Madame la ministre, l’occasion nous en sera peut-être fournie par l’examen de la loi relative à la création que vous êtes en train d’élaborer.

Je conclurai en rappelant l’intérêt et l’importance du débat que nous avons aujourd’hui. Si je n’ai que peu évoqué les salles indépendantes, c’est pour vous éviter, madame la ministre, mes chers collègues, d’inutiles redites et parce que j’ai préféré profiter de mon temps de parole pour aborder quelques sujets connexes, mais importants ! (Sourires.)
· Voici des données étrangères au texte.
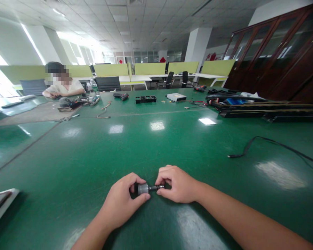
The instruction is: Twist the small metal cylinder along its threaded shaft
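A small grey metal cylinder with a thin dark shaft [143,188], much like a little motor, lies lengthwise between my hands, low over the green table [114,149]. Thumb and fingers of my left hand [121,201] close around the thick cylinder end. My right hand [177,184] pinches the ringed, shiny tip of the shaft between thumb and fingers. The cylinder's left end is partly hidden by my left fingers. Whether the part touches the tabletop, I cannot tell.
To the right lies a black cable [250,143]; a white-edged tray-like object [5,205] sits at left. Farther back are a power drill [121,96], a black slotted block [146,99], a silver box [176,97] and black rails [250,109]. A person [65,85] sits far left.
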Demonstrator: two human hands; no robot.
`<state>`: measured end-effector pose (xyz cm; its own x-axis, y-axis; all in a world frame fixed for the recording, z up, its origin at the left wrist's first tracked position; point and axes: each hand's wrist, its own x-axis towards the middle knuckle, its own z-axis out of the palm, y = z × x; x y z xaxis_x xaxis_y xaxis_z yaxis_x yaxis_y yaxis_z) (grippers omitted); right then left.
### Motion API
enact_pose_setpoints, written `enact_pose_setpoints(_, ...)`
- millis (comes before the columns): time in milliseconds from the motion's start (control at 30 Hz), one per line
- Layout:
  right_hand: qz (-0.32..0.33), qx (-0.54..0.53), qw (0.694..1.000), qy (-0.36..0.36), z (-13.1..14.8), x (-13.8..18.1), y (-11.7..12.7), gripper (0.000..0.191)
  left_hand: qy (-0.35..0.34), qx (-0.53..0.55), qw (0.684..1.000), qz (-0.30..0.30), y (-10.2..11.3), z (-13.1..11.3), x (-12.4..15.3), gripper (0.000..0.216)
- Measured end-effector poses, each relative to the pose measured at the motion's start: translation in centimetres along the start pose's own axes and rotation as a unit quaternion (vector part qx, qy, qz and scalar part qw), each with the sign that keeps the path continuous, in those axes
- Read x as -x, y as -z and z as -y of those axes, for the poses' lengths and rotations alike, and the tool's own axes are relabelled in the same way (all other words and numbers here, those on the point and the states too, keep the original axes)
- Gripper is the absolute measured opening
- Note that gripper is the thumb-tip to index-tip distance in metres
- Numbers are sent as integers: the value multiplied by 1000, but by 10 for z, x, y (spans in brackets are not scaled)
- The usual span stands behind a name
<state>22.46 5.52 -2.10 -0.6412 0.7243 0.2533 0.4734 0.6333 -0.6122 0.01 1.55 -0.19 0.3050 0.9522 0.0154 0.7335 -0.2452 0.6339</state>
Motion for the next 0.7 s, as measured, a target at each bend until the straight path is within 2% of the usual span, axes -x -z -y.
enact_pose_setpoints(700,10,-26,1000,2,-8,1,13,8,6,-4,1000,6,0,0,0,19)
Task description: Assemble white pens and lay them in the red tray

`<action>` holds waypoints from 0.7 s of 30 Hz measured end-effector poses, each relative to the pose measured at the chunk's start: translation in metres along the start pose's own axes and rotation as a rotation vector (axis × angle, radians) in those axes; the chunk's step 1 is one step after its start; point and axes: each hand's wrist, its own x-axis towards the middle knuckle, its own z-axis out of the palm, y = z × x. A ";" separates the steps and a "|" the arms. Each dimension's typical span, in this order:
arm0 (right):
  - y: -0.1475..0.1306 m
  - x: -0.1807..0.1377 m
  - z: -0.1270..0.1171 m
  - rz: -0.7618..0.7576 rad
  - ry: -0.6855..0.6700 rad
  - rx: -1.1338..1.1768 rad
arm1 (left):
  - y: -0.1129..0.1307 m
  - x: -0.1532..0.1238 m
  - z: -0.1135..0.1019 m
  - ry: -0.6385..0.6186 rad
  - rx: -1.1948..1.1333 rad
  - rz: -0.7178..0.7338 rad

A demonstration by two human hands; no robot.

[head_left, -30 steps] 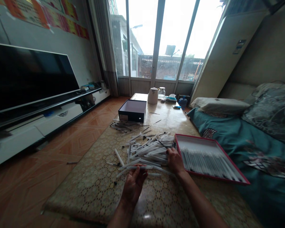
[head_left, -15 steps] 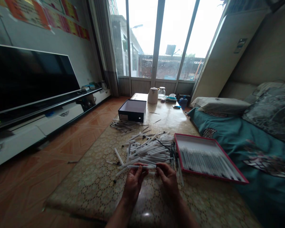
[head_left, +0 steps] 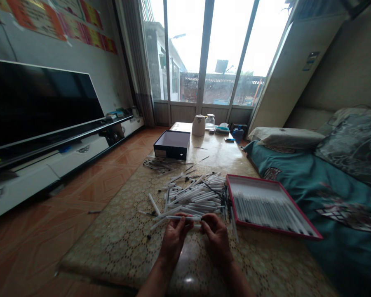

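My left hand (head_left: 174, 236) is closed round the barrel of a slim whitish pen (head_left: 190, 218), held level just above the table. At the pen's right end, my right hand (head_left: 217, 236) pinches a small dark piece, which its fingers partly hide. Directly beyond my hands lies a loose pile of white pen barrels (head_left: 200, 197), with some dark thin parts among them. To the right, a shallow red-rimmed box (head_left: 273, 181) holds a row of many pens with dark ends.
A dark blue box (head_left: 171, 153) with a pale inside stands farther back on the patterned table (head_left: 111, 243), near a bundle of thin refills (head_left: 157, 165). Beyond are a kettle (head_left: 199, 126), a glass jar (head_left: 210, 121) and a tissue pack (head_left: 222, 128). A sofa (head_left: 284, 161) flanks the right side.
My right hand has shifted slightly left, with the dark end of the pen between its fingers. My left hand keeps its hold on the barrel, almost unmoved.
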 end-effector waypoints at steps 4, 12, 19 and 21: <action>0.001 -0.001 0.000 0.002 -0.013 -0.018 | 0.000 0.000 0.000 -0.001 0.006 -0.001; 0.005 0.000 -0.001 0.050 -0.023 -0.022 | -0.002 0.000 -0.001 -0.039 0.031 0.020; 0.007 -0.003 -0.003 -0.037 -0.025 -0.276 | -0.001 -0.001 0.002 -0.055 0.060 0.034; 0.008 -0.003 -0.002 -0.091 -0.029 -0.358 | -0.001 -0.001 0.001 -0.046 0.048 0.031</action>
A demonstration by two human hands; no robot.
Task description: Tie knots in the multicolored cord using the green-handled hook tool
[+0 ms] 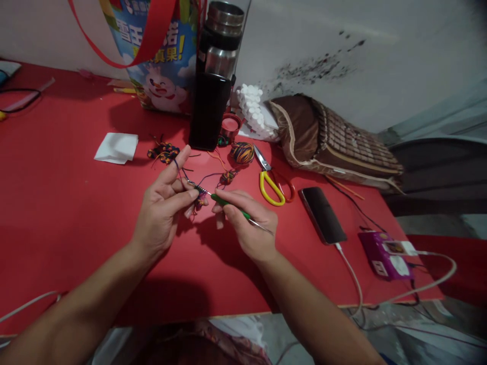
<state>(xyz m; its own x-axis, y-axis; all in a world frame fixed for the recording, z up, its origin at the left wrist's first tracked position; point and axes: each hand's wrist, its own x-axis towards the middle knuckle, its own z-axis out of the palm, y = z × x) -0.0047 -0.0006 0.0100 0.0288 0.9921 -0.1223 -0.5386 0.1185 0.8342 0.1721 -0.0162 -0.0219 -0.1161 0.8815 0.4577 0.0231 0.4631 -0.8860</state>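
Crochet hook (243,214), green-handled: in the right hand (249,223), fingers closed around the handle, metal tip at the small multicoloured crochet piece (199,198). Left hand (162,210): thumb and fingers pinched on that piece above the red table (76,228), index finger extended with dark yarn (176,166) over it. Beyond the hands, on the table: variegated yarn ball (242,152), with scissors (271,188) just to its right.

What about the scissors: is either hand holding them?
No, the scissors lie on the table, apart from the left hand and right hand.
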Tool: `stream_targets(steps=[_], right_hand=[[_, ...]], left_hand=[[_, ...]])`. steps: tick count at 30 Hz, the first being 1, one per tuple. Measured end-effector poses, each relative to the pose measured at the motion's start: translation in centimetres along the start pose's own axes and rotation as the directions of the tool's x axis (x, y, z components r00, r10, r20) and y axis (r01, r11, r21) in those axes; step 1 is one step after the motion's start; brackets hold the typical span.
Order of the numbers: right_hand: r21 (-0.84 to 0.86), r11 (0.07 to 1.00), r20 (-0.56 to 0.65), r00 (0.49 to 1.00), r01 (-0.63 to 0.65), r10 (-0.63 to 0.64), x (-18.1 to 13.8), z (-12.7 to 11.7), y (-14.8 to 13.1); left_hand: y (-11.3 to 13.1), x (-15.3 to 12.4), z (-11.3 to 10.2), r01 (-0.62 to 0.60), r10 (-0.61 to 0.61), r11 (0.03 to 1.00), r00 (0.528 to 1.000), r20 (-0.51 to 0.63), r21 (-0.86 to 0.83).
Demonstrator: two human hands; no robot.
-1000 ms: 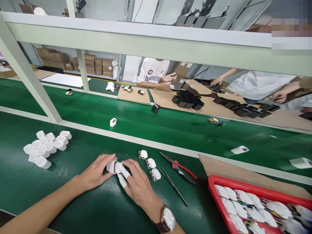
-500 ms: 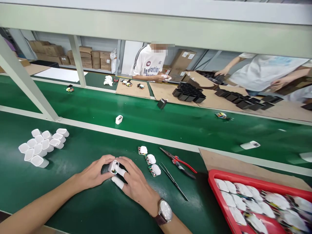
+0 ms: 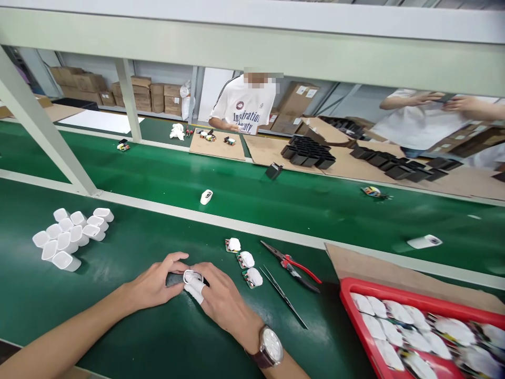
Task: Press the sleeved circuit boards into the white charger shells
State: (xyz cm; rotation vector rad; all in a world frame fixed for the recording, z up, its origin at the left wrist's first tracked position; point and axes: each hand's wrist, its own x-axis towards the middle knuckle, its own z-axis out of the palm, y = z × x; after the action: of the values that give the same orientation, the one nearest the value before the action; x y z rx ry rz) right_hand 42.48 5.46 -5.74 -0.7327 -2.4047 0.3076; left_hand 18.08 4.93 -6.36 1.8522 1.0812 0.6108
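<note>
Both my hands meet on the green bench in front of me, closed round one small white plastic shell. My left hand grips it from the left with fingers curled. My right hand, with white finger cots and a wristwatch, presses on it from the right. Three small circuit boards with white caps lie in a row just right of my hands. A cluster of several empty white shells stands at the left.
Red-handled pliers and tweezers lie right of the boards. A red tray of white-capped parts sits at the lower right on cardboard. White shells ride the conveyor beyond. Other people work at the far side among black trays.
The white shell between my hands has been turned and pressed lower onto the bench. The parts on the conveyor have drifted to the right. The far-right person has raised both hands.
</note>
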Motion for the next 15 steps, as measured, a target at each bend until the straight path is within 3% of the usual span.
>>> stream_targets(steps=[9,15], right_hand=[[0.052,0.998,-0.041,0.998,-0.04,0.042,-0.97,0.51,0.6],[0.222,0.962,-0.034,0.985,-0.16,0.172,-0.77,-0.13,0.65]], left_hand=[[0.18,-0.07,0.29,-0.004,0.005,0.998,1.0,-0.017,0.065],[-0.42,-0.15,0.72,-0.061,0.068,0.993,0.996,-0.059,0.103]])
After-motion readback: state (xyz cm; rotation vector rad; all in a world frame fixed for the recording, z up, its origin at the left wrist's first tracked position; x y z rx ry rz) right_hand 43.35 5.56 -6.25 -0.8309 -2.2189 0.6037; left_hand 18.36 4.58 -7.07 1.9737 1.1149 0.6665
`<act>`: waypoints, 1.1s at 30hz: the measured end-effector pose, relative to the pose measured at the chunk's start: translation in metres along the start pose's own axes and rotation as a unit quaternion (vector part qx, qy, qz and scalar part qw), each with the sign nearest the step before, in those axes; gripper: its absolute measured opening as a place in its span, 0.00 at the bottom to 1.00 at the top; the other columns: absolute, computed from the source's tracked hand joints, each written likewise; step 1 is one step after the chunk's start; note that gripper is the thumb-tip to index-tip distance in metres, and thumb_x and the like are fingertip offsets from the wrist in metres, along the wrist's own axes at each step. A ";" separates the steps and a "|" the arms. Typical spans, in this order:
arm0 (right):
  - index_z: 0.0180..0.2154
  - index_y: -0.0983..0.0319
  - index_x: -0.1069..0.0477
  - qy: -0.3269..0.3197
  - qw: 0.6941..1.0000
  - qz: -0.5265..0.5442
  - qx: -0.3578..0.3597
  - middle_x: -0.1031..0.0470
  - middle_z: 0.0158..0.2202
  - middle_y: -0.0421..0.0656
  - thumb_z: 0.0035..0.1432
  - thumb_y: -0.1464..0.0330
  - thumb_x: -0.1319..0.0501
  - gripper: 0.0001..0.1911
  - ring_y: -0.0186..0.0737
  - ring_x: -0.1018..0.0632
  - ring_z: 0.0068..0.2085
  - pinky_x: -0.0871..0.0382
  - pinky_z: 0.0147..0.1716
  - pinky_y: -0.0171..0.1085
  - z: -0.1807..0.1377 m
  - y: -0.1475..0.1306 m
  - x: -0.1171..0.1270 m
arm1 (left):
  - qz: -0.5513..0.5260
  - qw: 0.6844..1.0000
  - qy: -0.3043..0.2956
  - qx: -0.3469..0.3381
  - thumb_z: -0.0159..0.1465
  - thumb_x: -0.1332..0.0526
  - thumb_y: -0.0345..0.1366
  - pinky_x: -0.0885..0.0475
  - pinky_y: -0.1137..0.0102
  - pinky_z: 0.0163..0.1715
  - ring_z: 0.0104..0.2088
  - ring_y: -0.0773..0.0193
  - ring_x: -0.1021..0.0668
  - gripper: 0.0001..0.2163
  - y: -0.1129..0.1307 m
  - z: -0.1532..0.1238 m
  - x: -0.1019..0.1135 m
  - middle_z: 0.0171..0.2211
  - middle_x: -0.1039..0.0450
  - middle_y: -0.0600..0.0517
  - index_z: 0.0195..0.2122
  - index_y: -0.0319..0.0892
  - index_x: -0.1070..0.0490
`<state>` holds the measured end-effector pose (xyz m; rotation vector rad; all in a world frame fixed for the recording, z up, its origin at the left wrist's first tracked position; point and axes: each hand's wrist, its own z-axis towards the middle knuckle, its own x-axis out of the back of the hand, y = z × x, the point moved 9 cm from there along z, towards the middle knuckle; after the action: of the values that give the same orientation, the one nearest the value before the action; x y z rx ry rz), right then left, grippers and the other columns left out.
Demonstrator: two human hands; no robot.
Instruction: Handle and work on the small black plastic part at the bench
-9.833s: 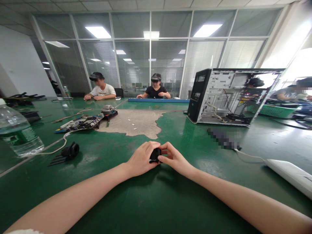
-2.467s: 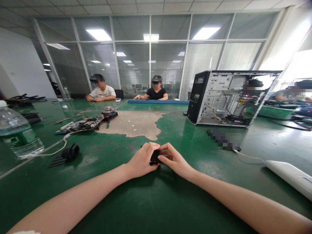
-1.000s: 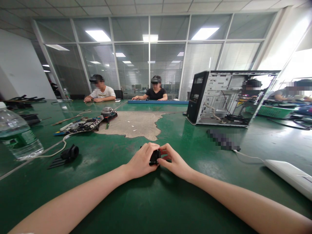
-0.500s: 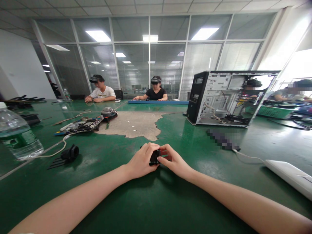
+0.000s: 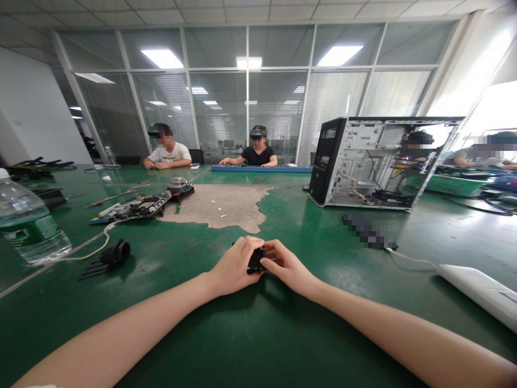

Notre cinéma est le pivot d’un cinéma européen reconnu dans le monde entier, que nous devons absolument protéger. Nous serons donc très attentifs à son évolution ! (Applaudissements sur les travées de l’UMP et de l’UDI-UC.)

M. le président. La parole est à Mme la ministre.

Mme Aurélie Filippetti, ministre de la culture et de la communication. Monsieur le président, mesdames, messieurs les sénateurs, je souhaite à mon tour remercier Pierre Laurent de nous avoir donné l’occasion de débattre de l’exploitation cinématographique indépendante, un sujet trop peu évoqué dans la discussion politique, alors qu’elle représente un secteur important de l’écosystème du cinéma français.

L’année 2013 a été marquée par une actualité cinématographique très riche. La Vie d’Adèle a été lauréat d’une triple palme d’or lors du dernier festival de Cannes ; quant à Amour, de Michael Haneke, qui est – faut-il le rappeler – une coproduction majoritairement française, il a gagné l’oscar du meilleur film étranger.

Il nous a fallu, en 2013, réaffirmer le principe de l’exception culturelle s’agissant du mandat transatlantique entre l’Union européenne et les États-Unis. Je remercie Danielle Michel d’avoir rappelé que nous avions aussi obtenu une victoire avec le maintien de la territorialisation des aides au cinéma et à l’audiovisuel, dont vous connaissez, mesdames, messieurs les sénateurs, l’importance pour la création artistique et la création d’emplois dans nos territoires.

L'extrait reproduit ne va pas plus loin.